A l’écrit, la grande évolution concerne les questions de transition écologique ou encore de transition numérique. Il y aura une épreuve professionnelle et une épreuve de questions contemporaines, dont le programme sera annoncé deux ans à lavance.

Le concours interne et le troisième concours seront par ailleurs ramenés sur quatre jours, avec un choix entre droit et économie pour la note de synthèse. Nous favorisons ainsi le fait que les candidats puissent travailler en même temps.

La nouvelle promotion de l’INSP fera sa rentrée le 3 janvier 2023. Quel message voulez-vous leur faire passer ?

Les élèves de cette promotion ont beaucoup de chance. Ils ont fait le bon choix car servir l’Etat est le meilleur choix à faire. C’est une carrière diverse et passionnante. Ils arrivent au moment où une réforme importante va être mise en place. Ils bénéficieront notamment d’une grille de rémunération qui a été harmonisée vers le haut.

Nous aussi dans un processus d'amélioration permanente.
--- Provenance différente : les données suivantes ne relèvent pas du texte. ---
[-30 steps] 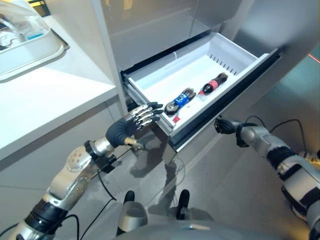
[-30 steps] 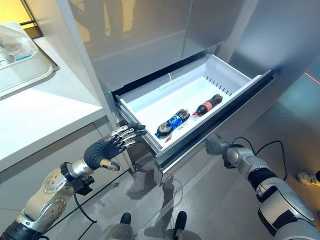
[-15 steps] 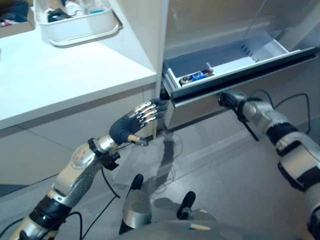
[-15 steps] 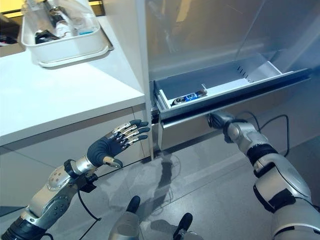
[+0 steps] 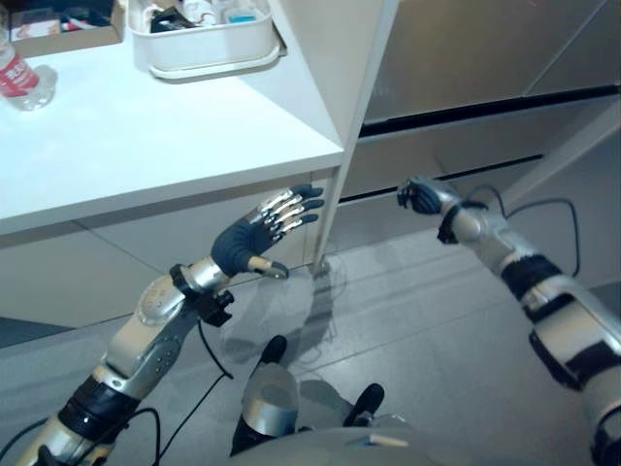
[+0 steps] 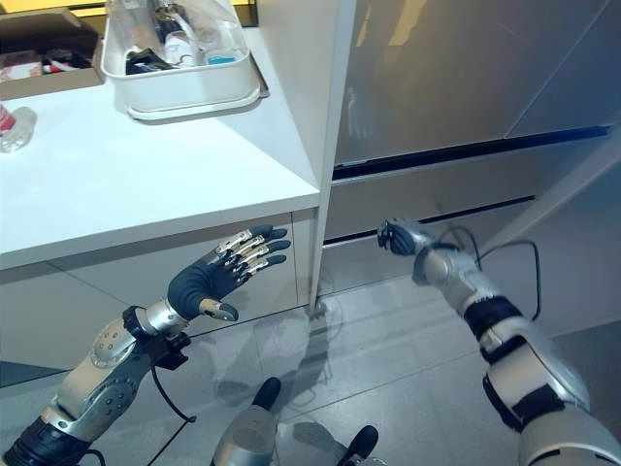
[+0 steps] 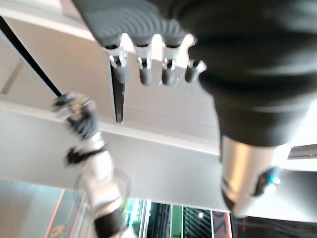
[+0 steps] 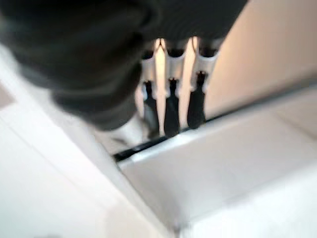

Les élèves profiteront d’un accompagnement resserré et personnel de la part d’un coach qui va les suivre pendant tout leur cursus. Et depuis l’année dernière, nous avons mis en place des parcours d’application pour renforcer leurs connaissances théoriques mais aussi les préparer à leur futur poste de cadre supérieur de l’Etat avec des mises en situation concrètes.

C’est un cursus de haut niveau avec des enseignants-chercheurs mais aussi extrêmement opérationnel et renforcé par la spécificité de l’INSP : un stage d’un an auprès d’un ambassadeur, d’un préfet… avec des missions et des décisions à prendre.